When the Laconian capital was surrounded—ships answering to the underground and the Transport Union at every angle through-out the system—the barrage began. The transfer station was forgotten. Not just long-range missiles, but rocks. Cheap, deadly. Every ship in the group sending nukes and accelerated titanium rods and holds full of gravel into intersecting orbits. Some moved fast, some would take months to arrive at Laconia—which was a message in itself about how long the underground was prepared to draw out the fight. Nothing targeted major population centers, but there was no way for Laconia to know that for sure. To be safe, they had to defend everything.
The barrage kept going, day after day. Rock after rock to intercept. Torpedo after torpedo to shoot down. An endless rain of threats, wearing them down hour by hour by endless hour. That was the third lesson: Playing defense means being endlessly ground down. Someday something will get through.
The Whirlwind stayed in its place, guarding the gravity well over Laconia, but the destroyers ranged farther and farther. When the enemy came too near, Naomi’s fleet scattered like children running from the police. Not everyone escaped. The Tucumcari, a rock hopper retrofitted to fight pirates in Arcadia, caught a torpedo on its drive cone and died in a ball of fire. The Nang Kwak, a private security company stealth ship two generations out of date, didn’t dodge a line of PDC fire. Disabled, it tried to surrender. The Laconian ships destroyed it instead. There were others. A handful. Each of them one too many. And every chance Naomi had to strike back at the enemy, to lure them out and end one or two of them, she let pass. It was the cardinal rule that she sent to every ship, all through the system. Laconian military that came out after them went home intact.

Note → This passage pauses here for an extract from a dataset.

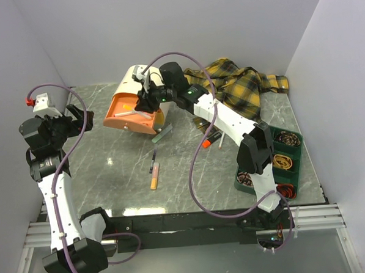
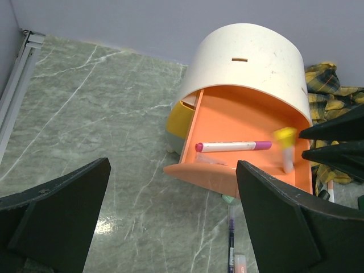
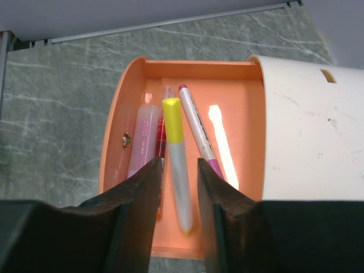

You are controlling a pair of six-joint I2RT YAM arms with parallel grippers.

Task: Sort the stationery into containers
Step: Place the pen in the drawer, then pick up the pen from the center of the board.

Because that was the final lesson she taught her enemy: It’s safe to chase after us. It’s how you’ll win.
And it was a lie.
The first sign of fresh cheese in the mousetrap was the Bellerophon changing its drive signature. The Donnager-class battleship was burning away from Laconia, heading in the rough direction of the Verity Close. Even from half the system away, the drive plume would have been visible to the naked eye, a faint but moving star.
And then, for a moment, it blinked out.
The Roci and her three escort ships were on the float, skating on the far side of the sun from Laconia. She’d led them in toward the corona until even with pumping spare water onto the ship’s skin and letting it evaporate, the built-up heat was at the edge of tolerance. Even when the temperature was in the error bars of normal use, it baked the resins and ceramic. The air smelled different, and it left Naomi and the rest of the crew jumpy and uncomfortable. But with Laconia’s fighting ships near the planet, they were in a blind spot. Out of sight.
When the Bellerophon’s drive lit back up, it was dirty. Half a minute after that, it went off again. The way an apex predator lured lesser hunters by mimicking the sound of wounded prey, the Bellerophon called out for help. And Naomi’s fleet answered. The Storm, the Armstrong, the Carcassone, and almost a quarter of the other ships started burning on courses that would meet the Bellerophon. The Bellerophon wasn’t halfway to the Verity Close, but the light delay from it to Laconia was still over seventy minutes.
A malfunctioning ship would be interesting to Duarte and his admirals. An escort fleet coming to its aid looked like something more. It looked like a mistake. And an opportunity.